President of the Queensland Court of Appeal
- In office 3 April 2017 – 20 May 2022
- Preceded by: Margaret McMurdo
- Succeeded by: Debra Mullins

Solicitor-General of Queensland
- In office 17 February 2005 – 13 March 2014
- Preceded by: Patrick Keane KC
- Succeeded by: Peter Dunning KC

Personal details
- Education: Anglican Church Grammar School University of Queensland

= Walter Sofronoff =

Australian judge

Walter Sofronoff is an Australian jurist and lawyer who in 2025 was found by the ACT Integrity Commission and the Federal Court of Australia to have engaged in Serious Corrupt Conduct during his appointment as sole Commissioner in the 2023 Board of Inquiry into the ACT Criminal Justice System. Prior to this, he served as the President of the Queensland Court of Appeal from 2017 to 2022 and as the Solicitor-General of Queensland from 2005 to 2014.

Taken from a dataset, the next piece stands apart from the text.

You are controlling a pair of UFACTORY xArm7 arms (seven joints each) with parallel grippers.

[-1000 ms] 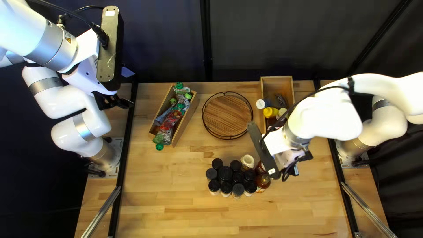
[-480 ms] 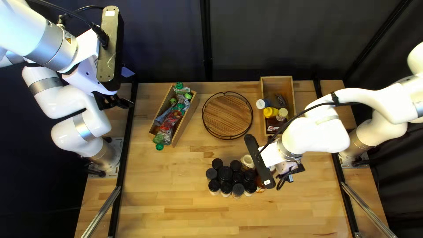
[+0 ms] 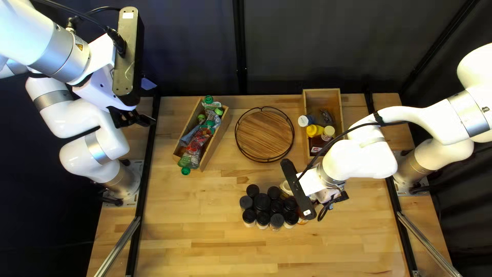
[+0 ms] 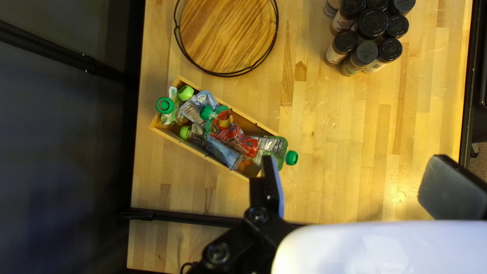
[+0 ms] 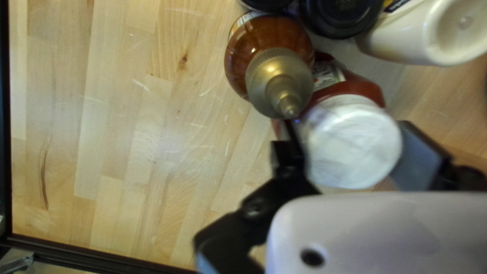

==Early life and education==
Sofronoff attended the Anglican Church Grammar School in Brisbane, and completed a Bachelor of Arts and Bachelor of Laws (Honours) at the University of Queensland in 1976.

==Career==
Sofronoff was called to the Bar in 1977 and took silk in 1988.

He served as a member from 1980 until 1982, vice-president from 1992 until 1994 and president from 1994 until 1996 of the Bar Association of Queensland Committee. He has also been a member of the Queensland Incorporated Council of Law Reporting from 1999 until 2004, president of the Queensland Anti-Discrimination Tribunal from 2001 until 2005, a member of the Royal Australian Navy Reserve from 2003 until 2014 and a member of The University of Queensland Law School Advisory Board from 2014. In 1999, Mr Sofronoff was an adjunct professor of law at The University of Queensland.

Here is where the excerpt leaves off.